_What this task involves:_
Of all the lines below, output only those starting at the one with "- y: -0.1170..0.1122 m" and ending at the one with "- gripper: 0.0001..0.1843", both ends included, exactly as written.

Extracted data entries:
※ ※ ※

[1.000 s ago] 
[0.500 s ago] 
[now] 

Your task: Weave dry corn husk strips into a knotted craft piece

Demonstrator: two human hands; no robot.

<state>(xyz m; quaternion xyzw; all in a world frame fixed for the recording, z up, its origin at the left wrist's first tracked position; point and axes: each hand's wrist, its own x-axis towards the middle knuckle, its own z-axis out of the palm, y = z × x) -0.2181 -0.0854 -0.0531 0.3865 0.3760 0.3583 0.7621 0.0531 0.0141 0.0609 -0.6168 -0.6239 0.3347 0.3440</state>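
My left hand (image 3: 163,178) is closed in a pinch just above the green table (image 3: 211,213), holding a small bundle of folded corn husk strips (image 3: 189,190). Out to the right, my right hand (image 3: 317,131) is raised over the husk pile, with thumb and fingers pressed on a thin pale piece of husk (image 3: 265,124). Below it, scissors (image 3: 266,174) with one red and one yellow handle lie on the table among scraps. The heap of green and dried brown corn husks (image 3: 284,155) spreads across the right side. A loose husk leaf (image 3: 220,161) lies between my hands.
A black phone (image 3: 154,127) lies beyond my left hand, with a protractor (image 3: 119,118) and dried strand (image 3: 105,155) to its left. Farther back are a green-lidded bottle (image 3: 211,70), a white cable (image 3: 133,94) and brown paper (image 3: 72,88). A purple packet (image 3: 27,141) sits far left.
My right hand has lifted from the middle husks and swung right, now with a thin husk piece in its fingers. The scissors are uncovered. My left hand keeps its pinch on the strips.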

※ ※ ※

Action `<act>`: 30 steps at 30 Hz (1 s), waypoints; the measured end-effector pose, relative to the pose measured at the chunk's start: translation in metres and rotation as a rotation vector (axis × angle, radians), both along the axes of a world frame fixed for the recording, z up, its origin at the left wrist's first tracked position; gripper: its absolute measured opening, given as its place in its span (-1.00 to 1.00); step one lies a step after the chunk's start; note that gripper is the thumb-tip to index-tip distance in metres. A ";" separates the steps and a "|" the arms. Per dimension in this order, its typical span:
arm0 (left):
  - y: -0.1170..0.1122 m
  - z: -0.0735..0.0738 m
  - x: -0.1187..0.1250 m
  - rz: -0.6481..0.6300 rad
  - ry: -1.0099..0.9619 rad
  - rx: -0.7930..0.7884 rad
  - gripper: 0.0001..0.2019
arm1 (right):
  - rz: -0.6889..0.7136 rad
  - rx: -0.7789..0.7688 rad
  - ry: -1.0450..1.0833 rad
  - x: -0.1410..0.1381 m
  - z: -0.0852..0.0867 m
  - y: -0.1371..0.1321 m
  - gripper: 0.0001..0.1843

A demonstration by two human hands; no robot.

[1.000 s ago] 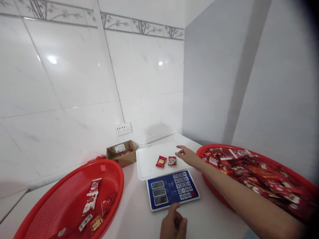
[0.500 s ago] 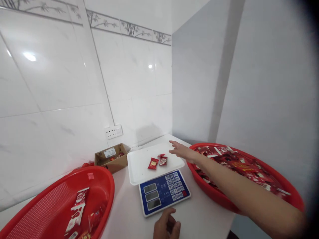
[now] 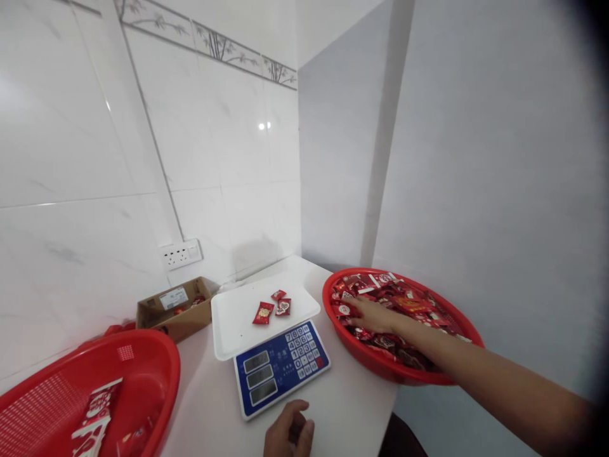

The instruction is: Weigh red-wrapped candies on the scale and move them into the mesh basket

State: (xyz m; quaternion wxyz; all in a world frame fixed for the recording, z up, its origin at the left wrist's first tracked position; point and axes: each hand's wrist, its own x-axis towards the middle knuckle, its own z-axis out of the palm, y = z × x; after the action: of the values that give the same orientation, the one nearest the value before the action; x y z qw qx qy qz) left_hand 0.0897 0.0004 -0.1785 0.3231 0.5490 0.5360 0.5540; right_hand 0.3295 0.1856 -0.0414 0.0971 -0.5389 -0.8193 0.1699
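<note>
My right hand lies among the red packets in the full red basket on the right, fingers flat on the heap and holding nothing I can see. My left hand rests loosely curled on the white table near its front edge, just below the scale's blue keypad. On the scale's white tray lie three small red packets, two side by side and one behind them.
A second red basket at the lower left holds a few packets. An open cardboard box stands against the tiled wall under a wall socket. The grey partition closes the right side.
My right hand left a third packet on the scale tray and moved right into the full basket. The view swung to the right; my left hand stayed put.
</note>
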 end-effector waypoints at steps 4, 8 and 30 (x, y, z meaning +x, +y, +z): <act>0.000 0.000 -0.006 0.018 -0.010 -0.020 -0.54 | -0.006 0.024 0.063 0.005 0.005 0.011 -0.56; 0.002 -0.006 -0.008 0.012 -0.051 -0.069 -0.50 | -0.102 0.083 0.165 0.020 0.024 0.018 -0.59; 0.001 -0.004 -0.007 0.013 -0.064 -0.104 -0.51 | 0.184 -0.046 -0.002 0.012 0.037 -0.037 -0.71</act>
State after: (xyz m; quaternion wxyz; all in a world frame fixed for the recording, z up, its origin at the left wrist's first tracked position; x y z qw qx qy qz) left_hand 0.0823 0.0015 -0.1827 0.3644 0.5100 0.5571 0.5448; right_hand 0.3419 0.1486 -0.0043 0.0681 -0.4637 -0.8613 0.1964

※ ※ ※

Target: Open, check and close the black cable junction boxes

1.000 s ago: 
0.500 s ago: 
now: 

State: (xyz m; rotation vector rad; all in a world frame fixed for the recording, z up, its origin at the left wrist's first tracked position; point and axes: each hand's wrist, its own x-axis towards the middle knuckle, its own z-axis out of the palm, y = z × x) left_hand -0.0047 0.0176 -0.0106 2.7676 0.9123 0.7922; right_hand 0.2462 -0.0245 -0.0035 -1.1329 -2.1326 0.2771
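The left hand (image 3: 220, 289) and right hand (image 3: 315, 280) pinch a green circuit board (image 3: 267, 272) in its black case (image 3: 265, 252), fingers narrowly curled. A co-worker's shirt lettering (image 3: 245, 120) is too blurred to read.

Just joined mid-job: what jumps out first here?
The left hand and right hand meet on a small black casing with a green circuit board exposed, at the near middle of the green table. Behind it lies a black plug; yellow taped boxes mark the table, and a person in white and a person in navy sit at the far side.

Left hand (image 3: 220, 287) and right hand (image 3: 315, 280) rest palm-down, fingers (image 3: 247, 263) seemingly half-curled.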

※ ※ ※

_Your solution:_
  - y: -0.1170..0.1122 m
  - z: -0.0735..0.0738 m
  - x: -0.1187..0.1250 m
  - rz: -0.6481..0.6300 rad
  - ry: -1.0099..0.9619 rad
  - rx: -0.7930..0.7884 rad
  - gripper: 0.0001..0.2019
arm1 (right):
  - rz: -0.6889..0.7136 rad
  - rx: -0.7789..0.7688 rad
  - ry: -1.0450..1.0833 rad
  - x: -0.1410..0.1381 m
  - z: -0.0852..0.0867 m
  - y: -0.1371..0.1321 m
  - gripper: 0.0001..0.1843

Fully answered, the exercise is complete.